__ABOUT THIS EXERCISE__. In the data below, find the line with "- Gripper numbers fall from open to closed" and the line with "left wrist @", then restate both and every line between them exactly, minus the pictures.

__DATA EXCERPT__.
● ● ● ● ●

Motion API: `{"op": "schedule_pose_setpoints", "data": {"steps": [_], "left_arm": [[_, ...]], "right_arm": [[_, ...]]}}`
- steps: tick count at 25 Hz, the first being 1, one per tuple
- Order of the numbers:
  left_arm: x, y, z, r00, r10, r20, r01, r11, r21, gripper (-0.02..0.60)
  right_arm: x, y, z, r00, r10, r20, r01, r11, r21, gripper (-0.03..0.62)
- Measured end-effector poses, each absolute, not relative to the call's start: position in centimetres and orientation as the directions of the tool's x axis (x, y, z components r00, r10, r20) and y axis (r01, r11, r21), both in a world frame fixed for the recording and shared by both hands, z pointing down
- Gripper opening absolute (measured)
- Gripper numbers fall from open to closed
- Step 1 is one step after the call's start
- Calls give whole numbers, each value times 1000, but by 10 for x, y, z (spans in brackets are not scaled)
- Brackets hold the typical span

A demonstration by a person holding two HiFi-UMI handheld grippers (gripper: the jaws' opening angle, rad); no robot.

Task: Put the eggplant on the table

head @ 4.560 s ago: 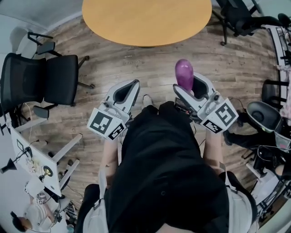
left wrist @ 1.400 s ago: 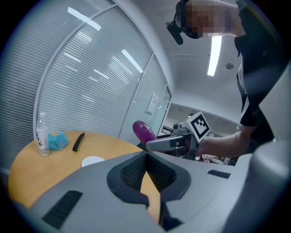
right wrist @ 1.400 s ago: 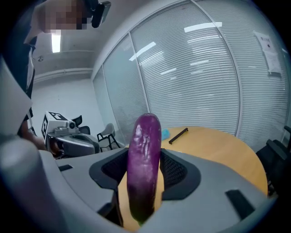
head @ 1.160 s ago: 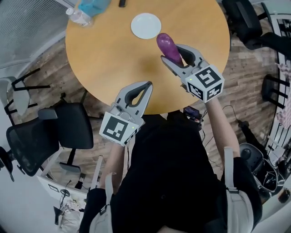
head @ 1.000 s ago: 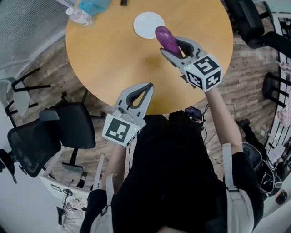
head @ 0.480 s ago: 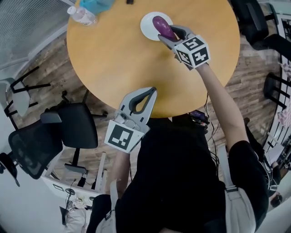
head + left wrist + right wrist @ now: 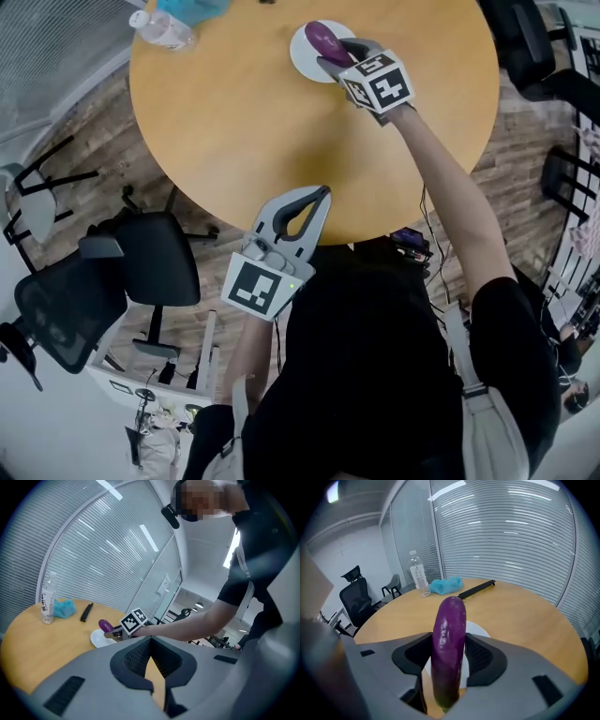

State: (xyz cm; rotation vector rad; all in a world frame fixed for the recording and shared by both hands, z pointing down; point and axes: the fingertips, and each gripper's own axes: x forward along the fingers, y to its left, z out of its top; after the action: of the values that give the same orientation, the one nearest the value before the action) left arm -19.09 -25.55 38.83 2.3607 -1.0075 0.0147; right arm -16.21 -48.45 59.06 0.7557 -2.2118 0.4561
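Note:
A purple eggplant (image 7: 322, 38) (image 7: 449, 644) stands upright between the jaws of my right gripper (image 7: 330, 54), which is shut on it. It hangs just over a small white plate (image 7: 304, 58) (image 7: 482, 632) at the far side of the round wooden table (image 7: 234, 112). The left gripper view shows the eggplant (image 7: 105, 625) over the plate (image 7: 97, 641) from the side. My left gripper (image 7: 319, 195) (image 7: 151, 667) is shut on nothing and hovers at the table's near edge.
A water bottle (image 7: 161, 30) (image 7: 418, 579), a blue cloth (image 7: 192, 7) (image 7: 445, 585) and a black pen (image 7: 477, 588) lie at the table's far left. Black office chairs (image 7: 112, 272) stand on the wooden floor to the left, another chair (image 7: 525, 47) to the right.
My right gripper has carried the eggplant forward across the table to just over the white plate. The left gripper has stayed near the table's near edge.

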Motion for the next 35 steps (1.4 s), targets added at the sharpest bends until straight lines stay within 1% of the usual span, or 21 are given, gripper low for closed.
{"op": "schedule_pose_setpoints", "data": {"steps": [11,20,27,35], "left_arm": [[-193,-259,399,716,-652,249,-673,-548,497,8],[-196,-258,400,713,-652,257,-675,-540,503,8],[-193,-253,398,715,-652,254,-675,-548,493,8],[-193,-249,388,706,-664,245,-684,-552,476,8]], "right_arm": [[-157,-496,625,-463,-370,805,-650,759,-25,218],[-149,-500,633,-401,-363,841,-671,742,1,218],[-146,-499,625,-394,-380,837,-660,751,31,218],[-155,-490,603,-444,-382,810,-620,784,30,218]]}}
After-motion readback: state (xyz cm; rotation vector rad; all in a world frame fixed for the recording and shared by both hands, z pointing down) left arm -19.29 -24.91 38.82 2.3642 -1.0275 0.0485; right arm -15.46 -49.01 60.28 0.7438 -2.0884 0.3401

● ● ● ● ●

__WRITTEN SOLUTION__.
- Gripper numbers fall from open to closed
- Step 1 is one step after the call's start
- Calls give whole numbers, each value times 1000, but by 10 for x, y, z (spans in brackets are not scaled)
- Brackets hold the typical span

A demonstration by a person holding two HiFi-UMI handheld grippers (gripper: the jaws' opening angle, rad); no robot.

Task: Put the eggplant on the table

head @ 4.560 s ago: 
left wrist @ 1.400 s ago: 

The response to this exercise has been given in full.